> **Aim of the task**: Should a line below contain the word "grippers", report it.

> **Collected material**:
☆ ☆ ☆

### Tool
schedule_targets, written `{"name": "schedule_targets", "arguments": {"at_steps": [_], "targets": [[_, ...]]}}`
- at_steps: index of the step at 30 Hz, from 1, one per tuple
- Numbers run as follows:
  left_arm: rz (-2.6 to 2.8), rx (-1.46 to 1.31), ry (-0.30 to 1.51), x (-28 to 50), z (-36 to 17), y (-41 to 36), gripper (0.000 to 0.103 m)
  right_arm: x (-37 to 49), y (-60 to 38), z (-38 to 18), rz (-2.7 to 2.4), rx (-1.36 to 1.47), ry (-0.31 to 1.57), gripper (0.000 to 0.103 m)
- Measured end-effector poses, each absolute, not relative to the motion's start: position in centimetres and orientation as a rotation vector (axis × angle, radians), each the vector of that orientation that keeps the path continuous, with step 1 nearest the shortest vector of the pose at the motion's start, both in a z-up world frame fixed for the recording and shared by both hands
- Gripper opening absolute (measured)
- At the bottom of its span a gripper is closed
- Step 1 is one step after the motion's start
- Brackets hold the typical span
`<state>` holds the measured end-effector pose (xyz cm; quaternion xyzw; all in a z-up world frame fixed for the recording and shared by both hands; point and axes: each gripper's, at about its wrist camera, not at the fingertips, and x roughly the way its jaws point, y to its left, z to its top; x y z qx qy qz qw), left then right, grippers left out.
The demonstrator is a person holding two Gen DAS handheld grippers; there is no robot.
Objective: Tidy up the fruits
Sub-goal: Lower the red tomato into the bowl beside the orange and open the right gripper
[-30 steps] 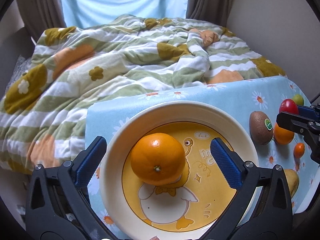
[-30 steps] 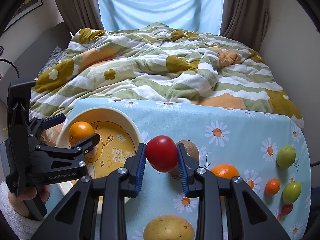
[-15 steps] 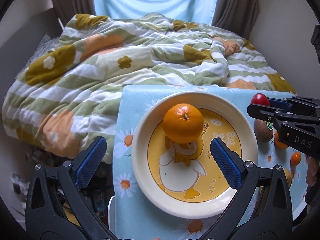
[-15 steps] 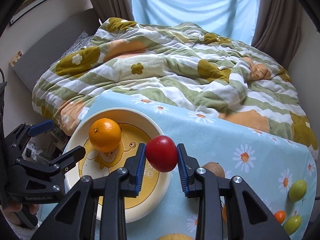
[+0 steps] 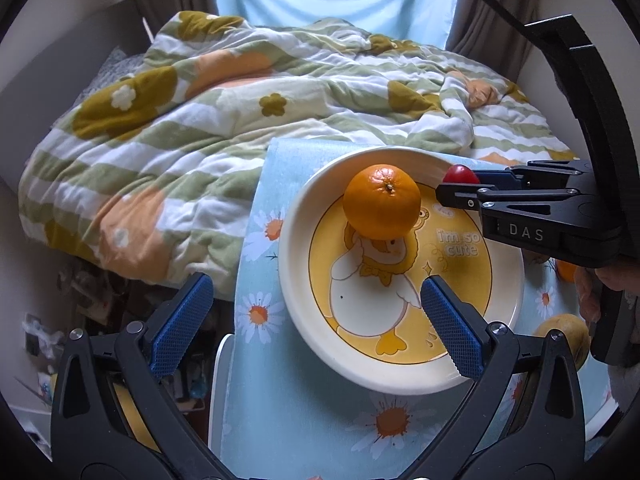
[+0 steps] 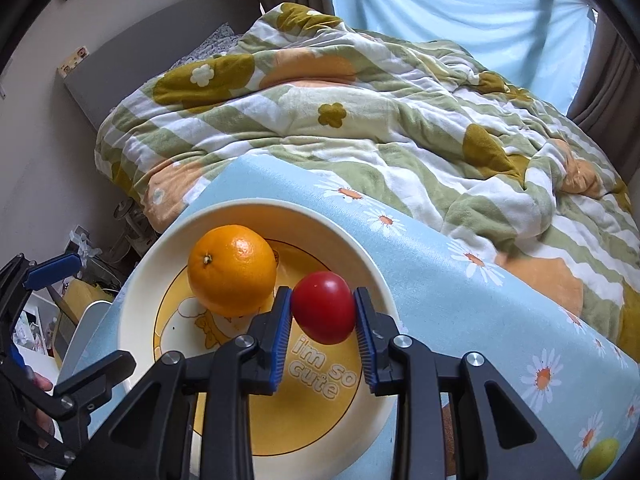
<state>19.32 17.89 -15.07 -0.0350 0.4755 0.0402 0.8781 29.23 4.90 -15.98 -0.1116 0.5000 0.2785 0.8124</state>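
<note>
The right gripper is closed on a red fruit, its two blue pads pressed against the fruit's sides. It holds the fruit above the plate, over the far right part of the yellow centre, just right of the orange. From the left wrist view the same gripper reaches in from the right edge of the table, and only the top of the red fruit shows above its black finger, near the plate's far rim.

The left gripper is wide open and holds nothing. Its left pad hangs off the left edge of the table; its right pad is over the near right part of the plate.

The orange sits in the plate, toward the far side, on the printed duck. The plate stands at the left end of the table, on a blue cloth with daisies.

Beyond the plate's right rim a yellow-brown fruit lies near the table's near edge, partly hidden by the right gripper, and a bit of another orange fruit shows under it. A green fruit lies toward the right end of the table in the right wrist view. A striped quilt lies on the bed past the table's far edge
</note>
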Motion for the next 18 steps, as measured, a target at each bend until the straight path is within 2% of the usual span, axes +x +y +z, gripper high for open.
{"name": "schedule_targets", "arguments": {"at_steps": [3, 4, 5, 6, 8, 18], "targets": [[0.084, -0.077, 0.993, 19.0, -15.2, 17.8, 0.103, 29.2, 5.0, -16.2, 0.593, -0.251, 1.062, 0.028], [0.084, -0.078, 0.994, 18.9, -15.2, 17.7, 0.103, 29.1, 5.0, -16.1, 0.591, -0.254, 1.057, 0.032], [0.084, -0.078, 0.995, 18.8, -15.2, 17.7, 0.103, 29.1, 5.1, -15.9, 0.591, -0.257, 1.054, 0.048], [0.083, -0.078, 0.995, 18.7, -15.2, 17.7, 0.103, 28.9, 5.1, -15.7, 0.611, -0.247, 1.051, 0.058], [0.083, -0.077, 0.994, 18.7, -15.2, 17.7, 0.103, 28.7, 5.1, -15.3, 0.605, -0.252, 1.04, 0.091], [0.066, -0.062, 0.973, 17.5, -13.6, 17.5, 0.103, 27.3, 4.0, -13.5, 0.584, -0.205, 1.006, 0.094]]}}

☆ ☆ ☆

> **Expected output**:
`<state>` holds the measured end-effector pose (xyz cm; quaternion xyzw; all in a z-up world frame fixed for the recording and shared by both hands; point and axes: each gripper's, at about its wrist camera, not at the fingertips, and x roughly the way its jaws point, y to its left, z to its top; x y z qx qy qz qw), left then right, grippers left out.
The demonstrator is a person holding two Gen DAS handheld grippers; there is no robot.

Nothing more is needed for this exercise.